Implementation steps

Please perform following steps to implement your own binary transformation model:

  1. Check out this repository on your computer

    git clone https://github.com/aws-samples/aws-iot-core-lorawan 
    cd integration/transform_binary_payload
  2. Review source code of binary transformation for example in src-payload-decoders/python/sample_device.py. Create a copy of the example, e.g.

cp src-payload-decoders/sample_device.py src-payload-decoders/python/myydevice.py
  1. Implement decoding logic in src-payload-decoders/python/mydevice.py

  2. Modify src-iotrule-transformation/app.py by

    • Adding import mydevice.py
    • Adding "mydevice" value to VALID_PAYLOAD_DECODER_NAMES
  3. This sample uses AWS SAM to build and deploy all necessary resources (e.g. AWS Lambda function, AWS IoT Rule, AWS IAM Roles) to your AWS account. Please perform the following commands to build the SAM artifacts:

    sam build

    As a results, the artifacts for the deployment will be placed in a an .aws-sam directory.

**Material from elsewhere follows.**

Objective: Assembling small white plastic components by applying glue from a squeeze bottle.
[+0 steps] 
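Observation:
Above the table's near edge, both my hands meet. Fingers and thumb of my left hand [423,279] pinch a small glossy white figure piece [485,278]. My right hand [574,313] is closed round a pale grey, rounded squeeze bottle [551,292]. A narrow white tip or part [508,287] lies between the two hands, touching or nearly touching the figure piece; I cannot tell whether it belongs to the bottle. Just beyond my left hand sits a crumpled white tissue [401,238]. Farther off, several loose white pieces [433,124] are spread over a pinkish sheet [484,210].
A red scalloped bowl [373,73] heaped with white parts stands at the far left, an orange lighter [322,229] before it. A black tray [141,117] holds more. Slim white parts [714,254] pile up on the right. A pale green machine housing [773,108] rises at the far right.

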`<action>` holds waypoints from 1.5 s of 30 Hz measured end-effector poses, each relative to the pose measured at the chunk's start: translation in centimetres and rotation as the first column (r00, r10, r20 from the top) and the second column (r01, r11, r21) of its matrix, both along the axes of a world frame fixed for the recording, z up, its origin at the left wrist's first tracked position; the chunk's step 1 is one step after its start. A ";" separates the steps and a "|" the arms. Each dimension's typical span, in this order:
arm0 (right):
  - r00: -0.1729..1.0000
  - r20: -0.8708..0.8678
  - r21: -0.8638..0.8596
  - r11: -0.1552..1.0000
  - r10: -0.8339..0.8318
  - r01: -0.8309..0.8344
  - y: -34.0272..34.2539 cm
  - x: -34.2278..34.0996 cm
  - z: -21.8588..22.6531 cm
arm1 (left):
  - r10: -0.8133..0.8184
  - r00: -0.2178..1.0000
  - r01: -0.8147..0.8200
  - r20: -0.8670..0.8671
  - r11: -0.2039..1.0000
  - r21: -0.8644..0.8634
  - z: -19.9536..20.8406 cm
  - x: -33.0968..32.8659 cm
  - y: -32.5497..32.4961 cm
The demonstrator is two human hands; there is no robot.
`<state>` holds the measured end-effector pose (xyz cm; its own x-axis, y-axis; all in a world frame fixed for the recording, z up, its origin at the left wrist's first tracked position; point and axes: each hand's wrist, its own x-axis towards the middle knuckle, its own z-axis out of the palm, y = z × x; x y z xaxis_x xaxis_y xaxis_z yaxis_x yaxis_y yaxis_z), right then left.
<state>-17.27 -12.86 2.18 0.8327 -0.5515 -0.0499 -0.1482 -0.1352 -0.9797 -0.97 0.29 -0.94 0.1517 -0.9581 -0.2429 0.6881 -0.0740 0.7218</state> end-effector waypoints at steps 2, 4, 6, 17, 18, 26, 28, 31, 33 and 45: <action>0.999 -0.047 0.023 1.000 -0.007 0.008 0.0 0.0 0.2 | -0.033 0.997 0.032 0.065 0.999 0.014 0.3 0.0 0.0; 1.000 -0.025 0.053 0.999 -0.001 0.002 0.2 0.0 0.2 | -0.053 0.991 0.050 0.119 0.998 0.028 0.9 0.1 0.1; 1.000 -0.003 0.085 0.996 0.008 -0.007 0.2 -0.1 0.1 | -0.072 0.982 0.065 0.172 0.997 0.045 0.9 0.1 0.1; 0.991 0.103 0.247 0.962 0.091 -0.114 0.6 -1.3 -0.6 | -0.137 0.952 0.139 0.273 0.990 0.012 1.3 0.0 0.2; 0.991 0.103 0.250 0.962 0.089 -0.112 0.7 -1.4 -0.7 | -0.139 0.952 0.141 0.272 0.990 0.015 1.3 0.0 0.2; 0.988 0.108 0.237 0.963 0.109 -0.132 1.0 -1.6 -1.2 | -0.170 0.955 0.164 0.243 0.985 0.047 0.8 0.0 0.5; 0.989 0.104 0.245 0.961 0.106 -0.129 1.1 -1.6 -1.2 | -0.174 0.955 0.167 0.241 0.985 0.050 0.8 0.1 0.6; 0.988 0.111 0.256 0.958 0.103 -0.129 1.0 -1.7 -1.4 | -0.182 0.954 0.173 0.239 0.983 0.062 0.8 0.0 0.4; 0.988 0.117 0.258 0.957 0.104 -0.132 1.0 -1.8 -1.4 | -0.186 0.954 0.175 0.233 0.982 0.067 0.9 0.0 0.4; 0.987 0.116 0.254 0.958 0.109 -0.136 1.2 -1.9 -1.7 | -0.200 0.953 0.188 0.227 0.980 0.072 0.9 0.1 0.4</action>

  4. Deploy the SAM template to your AWS account.

    sam deploy --guided

    Please note that sam deploy --guided should be only executed for a first deployment. To redeploy after that please use sam deploy.

    Congratulations! You successfully deployed your binary transformation logic into your AWS account. Please follow this guidelines to integrate with AWS IoT Core for LoRaWAN

How to create an IAM role for AWS IoT Core for LoRaWAN destination

Please use AWS IAM to add an IAM role with the following configuration:

Trust relationship

{
  "Version": "2012-10-17",
  "Statement": [
    {
      "Effect": "Allow",
      "Principal": {
        "Service": [
          "iotwireless.amazonaws.com"
        ]
      },
      "Action": "sts:AssumeRole"
    }
  ]
}

Permissions
Role permissions will depend on your use-cases, however they should at least contain the permission to publish to an IoT topic:

{
    "Version": "2012-10-17",
    "Statement": [
        {
            "Sid": "VisualEditor0",
            "Effect": "Allow",
            "Action": [
                "iot:Publish"
            ],
            "Resource": [
                "arn:aws:iot:us-east-1:<your account id>:topic/*"
            ]
        }
    ]
}

Please adjust the policy according to your use case following a least privilege principle.